• _Task requirements_: Below are some records. Return exactly the lines from the one with "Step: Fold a" to the one with "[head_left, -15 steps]", and nothing else.

+++ Source information +++

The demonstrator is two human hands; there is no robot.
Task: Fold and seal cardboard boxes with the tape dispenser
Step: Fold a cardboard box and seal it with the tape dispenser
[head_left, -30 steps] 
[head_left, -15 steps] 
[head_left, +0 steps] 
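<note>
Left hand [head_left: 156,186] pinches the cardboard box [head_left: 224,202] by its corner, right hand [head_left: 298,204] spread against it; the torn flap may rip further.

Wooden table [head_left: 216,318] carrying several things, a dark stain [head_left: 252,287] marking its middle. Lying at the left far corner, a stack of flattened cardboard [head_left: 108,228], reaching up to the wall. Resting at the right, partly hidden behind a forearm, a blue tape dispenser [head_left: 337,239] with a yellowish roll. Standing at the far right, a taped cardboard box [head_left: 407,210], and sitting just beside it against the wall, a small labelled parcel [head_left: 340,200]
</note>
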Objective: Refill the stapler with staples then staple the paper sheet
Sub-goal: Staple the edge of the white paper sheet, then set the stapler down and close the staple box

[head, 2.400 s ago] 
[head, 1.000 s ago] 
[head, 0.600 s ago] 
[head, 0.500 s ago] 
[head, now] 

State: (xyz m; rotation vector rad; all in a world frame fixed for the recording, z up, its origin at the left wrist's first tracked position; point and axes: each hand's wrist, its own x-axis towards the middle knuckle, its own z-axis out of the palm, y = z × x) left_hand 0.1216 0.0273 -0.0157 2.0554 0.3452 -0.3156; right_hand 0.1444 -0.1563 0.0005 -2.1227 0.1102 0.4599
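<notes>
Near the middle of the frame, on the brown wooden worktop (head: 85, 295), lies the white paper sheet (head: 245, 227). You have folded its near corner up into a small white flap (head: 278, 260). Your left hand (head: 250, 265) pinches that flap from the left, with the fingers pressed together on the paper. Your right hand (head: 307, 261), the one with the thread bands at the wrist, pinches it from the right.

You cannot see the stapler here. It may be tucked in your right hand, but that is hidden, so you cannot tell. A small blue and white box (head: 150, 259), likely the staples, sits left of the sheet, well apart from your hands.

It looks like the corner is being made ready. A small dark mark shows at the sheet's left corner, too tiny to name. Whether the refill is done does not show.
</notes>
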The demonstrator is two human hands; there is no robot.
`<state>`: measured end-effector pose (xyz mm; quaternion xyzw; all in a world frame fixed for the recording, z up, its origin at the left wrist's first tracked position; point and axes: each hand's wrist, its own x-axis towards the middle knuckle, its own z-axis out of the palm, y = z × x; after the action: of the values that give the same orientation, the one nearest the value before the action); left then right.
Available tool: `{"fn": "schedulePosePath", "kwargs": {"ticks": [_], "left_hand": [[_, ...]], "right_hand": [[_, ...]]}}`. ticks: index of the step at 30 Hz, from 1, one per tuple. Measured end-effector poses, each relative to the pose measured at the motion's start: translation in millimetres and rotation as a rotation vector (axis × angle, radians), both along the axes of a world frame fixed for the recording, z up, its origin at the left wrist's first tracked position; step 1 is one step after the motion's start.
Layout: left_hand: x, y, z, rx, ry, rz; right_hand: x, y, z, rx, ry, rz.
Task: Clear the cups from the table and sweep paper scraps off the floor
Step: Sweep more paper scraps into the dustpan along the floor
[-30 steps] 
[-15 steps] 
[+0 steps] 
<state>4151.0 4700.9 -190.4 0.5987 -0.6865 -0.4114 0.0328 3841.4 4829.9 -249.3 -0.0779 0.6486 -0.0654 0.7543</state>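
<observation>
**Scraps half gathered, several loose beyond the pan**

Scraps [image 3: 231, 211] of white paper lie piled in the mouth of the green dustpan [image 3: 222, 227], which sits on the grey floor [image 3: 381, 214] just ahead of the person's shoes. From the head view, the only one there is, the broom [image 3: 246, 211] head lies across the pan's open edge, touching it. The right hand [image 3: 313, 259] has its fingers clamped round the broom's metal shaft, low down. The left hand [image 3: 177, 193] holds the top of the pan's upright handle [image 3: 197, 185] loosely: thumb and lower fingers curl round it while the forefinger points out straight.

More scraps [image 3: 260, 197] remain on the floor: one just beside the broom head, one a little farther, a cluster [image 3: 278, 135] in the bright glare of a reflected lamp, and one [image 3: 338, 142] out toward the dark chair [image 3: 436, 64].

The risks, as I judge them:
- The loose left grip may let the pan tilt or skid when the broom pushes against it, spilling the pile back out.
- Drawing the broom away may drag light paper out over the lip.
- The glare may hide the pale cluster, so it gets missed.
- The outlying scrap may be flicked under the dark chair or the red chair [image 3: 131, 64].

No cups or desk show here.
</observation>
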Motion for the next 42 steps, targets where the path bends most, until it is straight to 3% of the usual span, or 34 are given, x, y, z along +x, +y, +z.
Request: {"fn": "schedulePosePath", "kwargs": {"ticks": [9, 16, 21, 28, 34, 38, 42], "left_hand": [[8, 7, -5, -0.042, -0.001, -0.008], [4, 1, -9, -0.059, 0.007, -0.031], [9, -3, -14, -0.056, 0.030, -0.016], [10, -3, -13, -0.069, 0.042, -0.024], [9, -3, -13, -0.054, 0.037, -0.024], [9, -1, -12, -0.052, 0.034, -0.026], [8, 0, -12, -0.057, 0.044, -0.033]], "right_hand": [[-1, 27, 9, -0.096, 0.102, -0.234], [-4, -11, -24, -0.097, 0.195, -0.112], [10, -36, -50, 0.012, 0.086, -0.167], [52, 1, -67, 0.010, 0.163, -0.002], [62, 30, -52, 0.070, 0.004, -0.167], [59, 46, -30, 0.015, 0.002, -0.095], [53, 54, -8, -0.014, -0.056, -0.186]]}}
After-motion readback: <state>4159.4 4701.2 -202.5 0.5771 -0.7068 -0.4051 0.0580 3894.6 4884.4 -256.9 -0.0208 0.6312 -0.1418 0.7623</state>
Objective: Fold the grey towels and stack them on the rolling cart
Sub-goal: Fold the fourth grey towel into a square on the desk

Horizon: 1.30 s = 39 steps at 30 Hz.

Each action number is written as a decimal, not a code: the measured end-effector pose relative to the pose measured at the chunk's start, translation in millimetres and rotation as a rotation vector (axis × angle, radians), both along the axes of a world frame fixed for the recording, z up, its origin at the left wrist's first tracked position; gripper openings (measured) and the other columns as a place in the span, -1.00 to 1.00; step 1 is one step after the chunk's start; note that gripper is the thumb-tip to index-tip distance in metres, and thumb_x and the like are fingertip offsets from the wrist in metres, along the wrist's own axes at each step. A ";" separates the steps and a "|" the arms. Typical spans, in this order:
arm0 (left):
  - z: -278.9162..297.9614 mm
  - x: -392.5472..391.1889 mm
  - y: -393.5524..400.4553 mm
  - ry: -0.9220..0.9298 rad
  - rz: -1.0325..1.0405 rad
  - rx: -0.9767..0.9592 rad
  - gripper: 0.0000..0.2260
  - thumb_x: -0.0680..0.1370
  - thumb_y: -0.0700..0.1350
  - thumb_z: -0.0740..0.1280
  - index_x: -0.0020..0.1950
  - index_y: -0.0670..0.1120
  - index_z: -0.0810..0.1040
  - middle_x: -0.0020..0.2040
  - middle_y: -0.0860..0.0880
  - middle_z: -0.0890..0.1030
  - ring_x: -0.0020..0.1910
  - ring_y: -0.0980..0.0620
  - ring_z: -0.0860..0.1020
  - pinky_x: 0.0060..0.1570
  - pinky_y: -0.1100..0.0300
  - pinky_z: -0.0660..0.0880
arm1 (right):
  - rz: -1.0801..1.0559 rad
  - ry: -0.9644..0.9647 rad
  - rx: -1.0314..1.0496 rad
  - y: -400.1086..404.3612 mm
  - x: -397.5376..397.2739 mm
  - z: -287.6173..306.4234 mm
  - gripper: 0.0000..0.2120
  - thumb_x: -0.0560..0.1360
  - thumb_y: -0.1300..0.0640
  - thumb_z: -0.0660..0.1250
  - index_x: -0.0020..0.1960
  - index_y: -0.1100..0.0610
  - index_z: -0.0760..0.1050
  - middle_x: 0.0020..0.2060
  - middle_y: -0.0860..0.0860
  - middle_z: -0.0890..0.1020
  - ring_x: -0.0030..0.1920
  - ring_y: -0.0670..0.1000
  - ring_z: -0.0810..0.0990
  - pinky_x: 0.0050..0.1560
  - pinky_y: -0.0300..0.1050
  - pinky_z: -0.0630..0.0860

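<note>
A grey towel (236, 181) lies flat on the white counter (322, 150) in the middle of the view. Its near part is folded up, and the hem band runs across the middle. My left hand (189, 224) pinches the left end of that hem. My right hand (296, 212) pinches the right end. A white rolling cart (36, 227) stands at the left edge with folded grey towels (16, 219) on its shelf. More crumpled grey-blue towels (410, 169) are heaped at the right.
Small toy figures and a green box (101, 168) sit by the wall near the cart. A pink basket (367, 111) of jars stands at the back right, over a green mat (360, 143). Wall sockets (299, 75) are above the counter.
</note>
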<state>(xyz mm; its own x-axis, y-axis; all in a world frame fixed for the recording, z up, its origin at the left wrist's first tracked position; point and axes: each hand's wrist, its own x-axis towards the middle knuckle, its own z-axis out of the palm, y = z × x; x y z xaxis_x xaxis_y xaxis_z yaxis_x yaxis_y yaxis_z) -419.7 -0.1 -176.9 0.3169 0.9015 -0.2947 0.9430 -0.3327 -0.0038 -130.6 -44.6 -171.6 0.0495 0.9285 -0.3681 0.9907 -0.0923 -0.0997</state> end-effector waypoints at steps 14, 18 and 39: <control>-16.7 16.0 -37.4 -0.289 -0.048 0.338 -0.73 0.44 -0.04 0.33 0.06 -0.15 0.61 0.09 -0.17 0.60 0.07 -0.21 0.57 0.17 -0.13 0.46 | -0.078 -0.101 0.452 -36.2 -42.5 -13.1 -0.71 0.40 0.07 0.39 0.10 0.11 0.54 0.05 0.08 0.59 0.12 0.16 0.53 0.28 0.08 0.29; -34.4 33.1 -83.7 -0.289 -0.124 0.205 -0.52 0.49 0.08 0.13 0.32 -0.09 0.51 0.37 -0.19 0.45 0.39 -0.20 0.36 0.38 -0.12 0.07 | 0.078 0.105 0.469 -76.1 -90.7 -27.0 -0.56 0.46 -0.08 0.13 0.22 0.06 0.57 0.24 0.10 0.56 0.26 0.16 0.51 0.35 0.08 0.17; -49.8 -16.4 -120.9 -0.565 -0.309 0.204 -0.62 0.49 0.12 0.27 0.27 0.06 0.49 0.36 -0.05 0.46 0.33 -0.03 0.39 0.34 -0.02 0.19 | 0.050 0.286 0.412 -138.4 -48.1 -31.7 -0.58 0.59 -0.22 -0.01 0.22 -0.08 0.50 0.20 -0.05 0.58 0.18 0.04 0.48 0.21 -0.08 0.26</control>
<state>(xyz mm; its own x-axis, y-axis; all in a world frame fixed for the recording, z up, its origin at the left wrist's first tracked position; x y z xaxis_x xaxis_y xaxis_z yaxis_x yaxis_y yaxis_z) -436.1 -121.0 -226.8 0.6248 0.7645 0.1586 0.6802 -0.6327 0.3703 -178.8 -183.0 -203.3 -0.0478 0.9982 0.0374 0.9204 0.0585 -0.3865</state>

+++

• _Your response_:
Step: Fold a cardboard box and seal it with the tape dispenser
[head_left, -30 steps] 
[head_left, -15 steps] 

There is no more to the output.